Marital Rape Is Not A Crime In India. But One High Court Judge Is Pushing For Change:
In India, it is not illegal for a man to rape his wife — but a high court judge said in a ruling this week that it should be.
Justice J.B. Pardiwala of the Gujarat High Court was presiding over a case involving a woman who’d accused her husband of sexually assaulting her. He repeatedly forced sex on her, she said, according to the Hindustan Times. He also subjected her to “mental and physical torture,” the woman claimed.
Pardiwala ruled on Monday that the husband could not be charged with rape in this case since the Indian Penal Code explicitly states that “sexual acts by a man with his own wife … is not rape.” The judge said the man could be charged with sexual harassment and spousal cruelty (which carry lesser punishments than rape).
As he delivered his decision, however, Paridwala expressed dismay at the limitations of the law. He advocated for the criminalization of marital rape, saying that outlawing nonconsensual sex in a marriage is the “first necessary step in teaching societies that dehumanized treatment of women will not be tolerated.”

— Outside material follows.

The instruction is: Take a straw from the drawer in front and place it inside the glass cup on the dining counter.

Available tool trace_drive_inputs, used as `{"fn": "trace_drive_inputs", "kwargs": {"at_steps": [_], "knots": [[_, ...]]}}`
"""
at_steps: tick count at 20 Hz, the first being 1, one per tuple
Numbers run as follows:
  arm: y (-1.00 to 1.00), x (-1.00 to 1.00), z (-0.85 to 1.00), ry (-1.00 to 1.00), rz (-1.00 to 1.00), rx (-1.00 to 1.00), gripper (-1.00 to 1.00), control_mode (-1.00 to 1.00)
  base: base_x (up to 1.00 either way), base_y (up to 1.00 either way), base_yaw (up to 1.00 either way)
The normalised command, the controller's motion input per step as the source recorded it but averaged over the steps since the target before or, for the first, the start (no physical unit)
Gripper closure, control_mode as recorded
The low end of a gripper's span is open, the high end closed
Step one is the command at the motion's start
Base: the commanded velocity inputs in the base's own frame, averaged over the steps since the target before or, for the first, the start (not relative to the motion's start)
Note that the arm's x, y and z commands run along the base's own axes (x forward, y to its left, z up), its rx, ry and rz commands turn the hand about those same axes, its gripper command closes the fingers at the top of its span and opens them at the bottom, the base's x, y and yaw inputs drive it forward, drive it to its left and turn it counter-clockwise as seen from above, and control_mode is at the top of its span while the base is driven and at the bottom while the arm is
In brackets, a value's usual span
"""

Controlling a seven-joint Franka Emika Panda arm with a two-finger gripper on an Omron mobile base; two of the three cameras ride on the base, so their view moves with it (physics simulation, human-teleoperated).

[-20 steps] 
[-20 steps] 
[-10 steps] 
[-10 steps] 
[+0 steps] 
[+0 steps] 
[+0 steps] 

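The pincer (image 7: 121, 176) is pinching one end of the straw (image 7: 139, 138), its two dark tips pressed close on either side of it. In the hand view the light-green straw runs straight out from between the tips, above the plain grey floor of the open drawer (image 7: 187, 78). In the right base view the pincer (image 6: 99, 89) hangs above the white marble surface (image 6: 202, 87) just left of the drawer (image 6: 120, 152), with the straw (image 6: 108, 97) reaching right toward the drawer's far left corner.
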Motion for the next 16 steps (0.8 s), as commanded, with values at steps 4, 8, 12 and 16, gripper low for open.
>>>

“Marital rape is not a husband’s privilege, but rather a violent act and an injustice that must be criminalized,” he added.
Marital rape is a widespread problem in India. According to a 2018 National Family Health Survey, more than 80 percent of married women who have experienced sexual violence named their current spouse as the perpetrator.
In a 2014 survey of more than 9,200 men across seven Indian states, one-third admitted to having forced a sexual act on their wives.
“Marital rape is an extremely widespread problem,” Mihira Sood, a New Delhi-based attorney, told HuffPost in 2015. “[It’s] compounded by the fact that it is not recognized as an offense, either by the law as well as by much of society that is conditioned to see it as an inevitable part of marriage.”
Observers said this week that the Gujarat High Court’s ruling is a positive step toward the criminalization of marital rape in India. Though public pressure has been mounting to change the law, there’s no indication a revision is forthcoming.
Last year, the Indian government pushed back at suggestions that marital rape should be outlawed, saying that such a change could “destabilize the institution of marriage.”